It used to worry me in elementary school and the beginning of high school because I knew exactly what I wanted to do with my life, and all these kids around me didn’t really know. I would go to set with my dad while he was working and I would stay there for thirteen or fourteen hours a day. He would come up to me and say, “You want to go home?” And I was like, “No, this is great. I love it.” And he said, “I think you have the bug.” I said, “I feel fine.” And he was like, “No, no, you have the acting bug.” So I just followed through with it. I did all the plays in high school, and then I still wanted to keep going, so I went to theater school.

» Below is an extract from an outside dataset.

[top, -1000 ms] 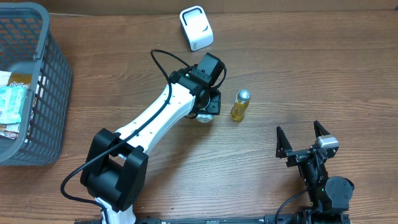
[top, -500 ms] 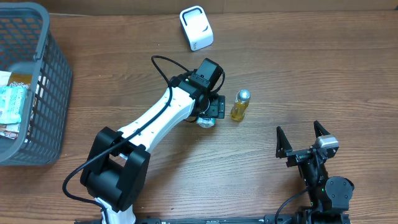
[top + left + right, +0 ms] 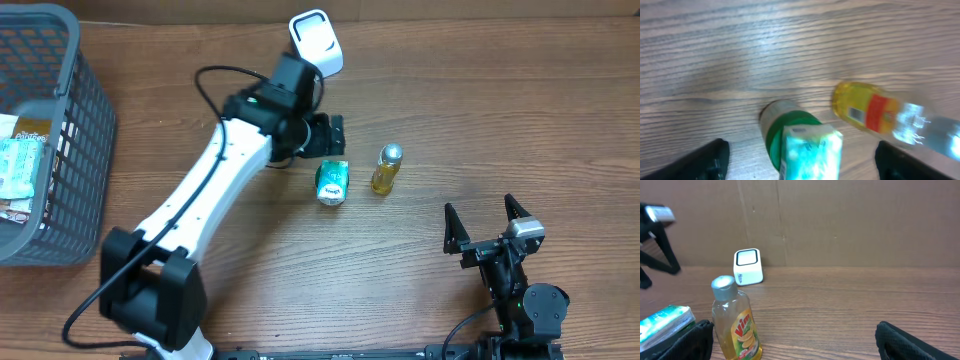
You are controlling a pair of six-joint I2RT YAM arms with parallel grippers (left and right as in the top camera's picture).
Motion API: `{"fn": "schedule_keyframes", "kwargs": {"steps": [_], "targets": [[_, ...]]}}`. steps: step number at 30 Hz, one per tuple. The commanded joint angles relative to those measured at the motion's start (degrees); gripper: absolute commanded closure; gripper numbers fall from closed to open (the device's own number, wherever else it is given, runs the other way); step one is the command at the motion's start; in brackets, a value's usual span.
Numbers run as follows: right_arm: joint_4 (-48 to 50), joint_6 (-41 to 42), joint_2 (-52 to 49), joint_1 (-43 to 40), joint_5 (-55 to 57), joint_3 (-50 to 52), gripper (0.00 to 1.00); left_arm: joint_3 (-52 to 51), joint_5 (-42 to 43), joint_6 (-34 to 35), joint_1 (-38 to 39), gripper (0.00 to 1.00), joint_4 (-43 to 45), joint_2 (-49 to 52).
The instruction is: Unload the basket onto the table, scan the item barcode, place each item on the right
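Note:
A teal-and-green item [image 3: 332,183] lies on the wooden table, and in the left wrist view this item [image 3: 805,145] shows low between the fingers with nothing touching it. My left gripper [image 3: 336,136] hangs open above and behind it, just below the white scanner [image 3: 316,44]. A yellow dish-soap bottle [image 3: 386,168] stands upright right of the item. My right gripper [image 3: 488,222] rests open near the front right, empty, facing the bottle [image 3: 737,322] and the scanner [image 3: 748,267].
A grey plastic basket [image 3: 60,130] holding several packets stands at the left edge. A brown cardboard wall [image 3: 840,220] closes the far side of the table. The left arm's white links [image 3: 210,190] stretch diagonally across the table's middle.
My left gripper opened wider, let go of the teal-and-green item, and drew back up and left toward the scanner. The item now lies uncovered on the table. The right arm stayed still.

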State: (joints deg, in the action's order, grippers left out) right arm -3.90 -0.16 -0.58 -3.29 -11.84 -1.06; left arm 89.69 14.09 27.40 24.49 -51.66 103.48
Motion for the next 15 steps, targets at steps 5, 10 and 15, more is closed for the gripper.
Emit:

After theater school, I didn’t go right into acting. I got a job in a restaurant because as a kid, I always wanted to either be a chef or an actor. I was obsessed with cooking. I have an Italian background, so I would spend a lot of time at my grandmother’s house and my grandfather would garden and my grandmother would cook. While I wasn’t distracted by my restaurant job, I did that for awhile. My girlfriend at the time said, “You’re an actor. You’re good. You gotta do it.” She told me there was this show that I should audition for. It was a dinner theater show. So that’s what jumpstarted it again. I got into the show and started again. So this talent scout caught wind of me at a department store in the clothing section, and that was how I got my first agent. I got into this competition, and even though I didn’t win this competition–which if you won, you got a year’s contract with a talent agent and headshots for free. I lost, but I guess the agent saw something and chased me down. I was storming out of the department store, storming out of the makeup section in the department store.

I don’t think I’ve ever heard a story like the one you told about getting an agent.

Isn’t it funny? During the competition, they tried to give me a microphone, but I said I didn’t need one because I was a theater actor. I did this funny monologue and was getting all of these laughs, but I don’t even think I came close to winning. I don’t even know who won in the end.

According to IMDB, The L Word is listed as your first TV job. Is that correct?

Well, that was the first major network thing I got cast in. But I was doing indies {independent films} before that. I was always so nervous at auditions. I started auditioning in 2003, and The L Word happened in 2005. I was so nervous that I didn’t book a job for two years. That happens sometimes.

Oh, I know it does. I’ve heard stories just like that, and I have a great deal of respect for actors as I realize the kind of auditions you have to go through. You guys are under such pressure with getting last-minute scripts you have to have memorized the next morning and sometimes three auditions in a day. I honestly don’t know how you do it.

For me, auditions are definitely the work part of the job. Doing a movie and going out and hanging out on set, that’s easy compared to auditioning.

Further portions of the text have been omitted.